How do I get coverage to work again?


Solution

  • Turning my comments into an answer:

    This is an old issue with pytest-cov and tox (first reported in issue #38). tox installs your project as a third-party package and pytest will import it from the site (e.g. from .tox/unit/lib/python3.X/site-packages if the job is named unit), while --cov=symtool instructs pytest-cov to collect coverage over the symtool dir in project root.

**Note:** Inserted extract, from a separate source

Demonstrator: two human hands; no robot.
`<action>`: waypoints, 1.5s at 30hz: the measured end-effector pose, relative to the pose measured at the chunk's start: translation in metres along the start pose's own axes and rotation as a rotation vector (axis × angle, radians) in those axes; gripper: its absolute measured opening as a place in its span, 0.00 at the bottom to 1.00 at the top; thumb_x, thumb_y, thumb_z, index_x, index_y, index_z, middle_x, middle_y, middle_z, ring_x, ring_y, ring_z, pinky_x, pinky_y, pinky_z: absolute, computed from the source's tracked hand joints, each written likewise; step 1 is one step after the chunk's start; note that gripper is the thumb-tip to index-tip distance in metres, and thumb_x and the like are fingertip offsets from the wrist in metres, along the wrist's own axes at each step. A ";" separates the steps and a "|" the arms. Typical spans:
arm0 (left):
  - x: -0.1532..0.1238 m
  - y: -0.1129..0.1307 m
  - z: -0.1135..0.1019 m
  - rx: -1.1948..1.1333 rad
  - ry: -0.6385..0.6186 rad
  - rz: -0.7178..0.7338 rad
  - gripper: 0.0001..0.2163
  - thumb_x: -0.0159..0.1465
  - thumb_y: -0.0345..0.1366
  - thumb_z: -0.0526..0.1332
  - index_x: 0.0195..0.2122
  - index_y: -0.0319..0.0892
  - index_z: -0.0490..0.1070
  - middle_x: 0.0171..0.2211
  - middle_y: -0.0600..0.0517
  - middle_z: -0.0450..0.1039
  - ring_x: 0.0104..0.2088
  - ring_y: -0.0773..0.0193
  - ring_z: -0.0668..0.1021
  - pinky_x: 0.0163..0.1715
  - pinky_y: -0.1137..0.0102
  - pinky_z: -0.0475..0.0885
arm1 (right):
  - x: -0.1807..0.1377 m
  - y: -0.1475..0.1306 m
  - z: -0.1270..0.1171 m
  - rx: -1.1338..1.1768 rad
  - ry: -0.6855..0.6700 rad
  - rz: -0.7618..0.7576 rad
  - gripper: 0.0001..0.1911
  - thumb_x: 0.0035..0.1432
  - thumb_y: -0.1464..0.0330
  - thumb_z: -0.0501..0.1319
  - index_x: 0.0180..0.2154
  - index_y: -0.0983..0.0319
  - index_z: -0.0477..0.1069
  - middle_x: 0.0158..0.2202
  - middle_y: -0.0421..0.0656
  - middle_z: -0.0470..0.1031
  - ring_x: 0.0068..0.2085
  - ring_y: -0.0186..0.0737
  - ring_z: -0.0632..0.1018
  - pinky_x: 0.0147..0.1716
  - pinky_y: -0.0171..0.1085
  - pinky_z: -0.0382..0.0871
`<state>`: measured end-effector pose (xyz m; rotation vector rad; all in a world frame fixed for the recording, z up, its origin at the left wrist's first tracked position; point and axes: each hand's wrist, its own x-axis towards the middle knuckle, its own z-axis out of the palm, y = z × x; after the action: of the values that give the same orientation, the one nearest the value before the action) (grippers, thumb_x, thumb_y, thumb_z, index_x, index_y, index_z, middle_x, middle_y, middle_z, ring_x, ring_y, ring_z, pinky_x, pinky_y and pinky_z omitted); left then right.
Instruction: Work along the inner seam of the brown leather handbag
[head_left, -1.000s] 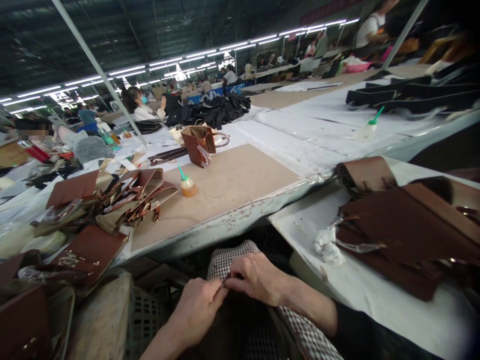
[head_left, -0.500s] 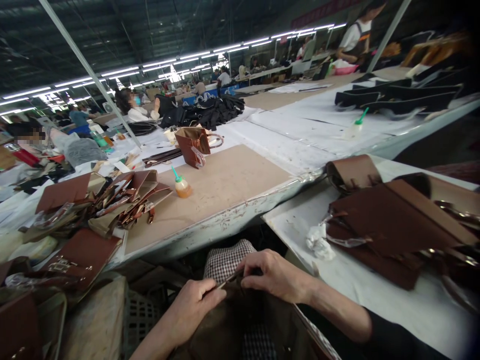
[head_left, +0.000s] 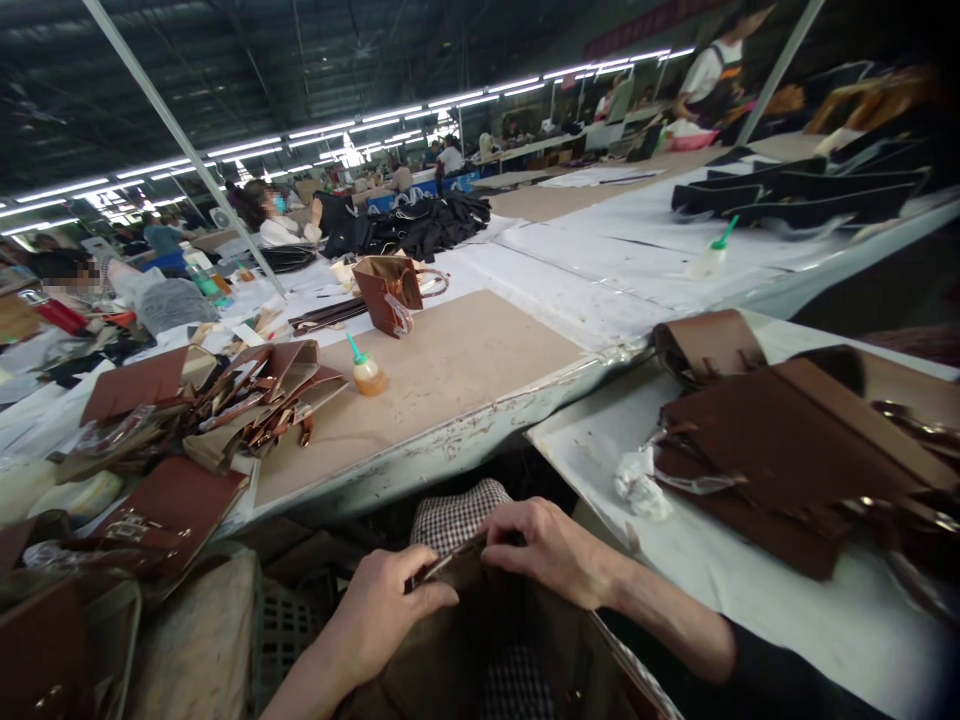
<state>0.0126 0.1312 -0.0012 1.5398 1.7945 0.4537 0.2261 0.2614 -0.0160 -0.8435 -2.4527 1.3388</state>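
Hands point(head_left: 465, 590) pinching bag edge point(head_left: 457, 558), below table rim point(head_left: 450, 455)

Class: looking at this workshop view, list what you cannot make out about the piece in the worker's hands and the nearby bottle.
- Dark brown piece: lower part cut off by the bottom edge; top edge hidden under left hand and right hand.
- Glue bottle: label too small.

A long white surface point(head_left: 570, 290) carries a tan board point(head_left: 450, 370). On the board stands a glue bottle point(head_left: 365, 372) with a green nozzle. Just left of the bottle lies a heap of brown leather flaps point(head_left: 255, 395); behind it stands a brown bag point(head_left: 390, 290). Well right of the bottle, a lower white surface point(head_left: 600, 450) holds stacked brown bags point(head_left: 780, 450) and crumpled paper point(head_left: 637, 485).
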 end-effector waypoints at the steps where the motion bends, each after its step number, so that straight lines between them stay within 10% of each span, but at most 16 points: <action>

    One solution is to switch to the src layout:

    ├── pyproject.toml
    ├── README.md
    ├── reference
    ├── src
    |   └── symtool
    ├── tests
    └── tox.ini
    

    In your pyproject.toml, you will need to point poetry to source dir:

    [tool.poetry]
    ...
    packages = [
        { include = "symtool", from = "src" },
    ]
    

    Now src will prevent importing code from the source tree, so --cov=symtool will collect coverage over installed modules, this being the only option. For the rest of the dev process, you shouldn't get into trouble as poetry install installs the project in editable mode, so the rest should just work.

    Another option is to skip package installation with tox and install in editable mode instead. Example snippet to place in tox.ini:

    [testenv]
    whitelist_externals =
        poetry
    skip_install = true
    commands_pre =
        poetry install
    commands =
        poetry run pytest ...
    

    This pretty much kills testing of the installed modules though (you stop testing explicitly whether your project can be installed in a blank venv, instead using what's in the source tree), so I'd go with the src layout option.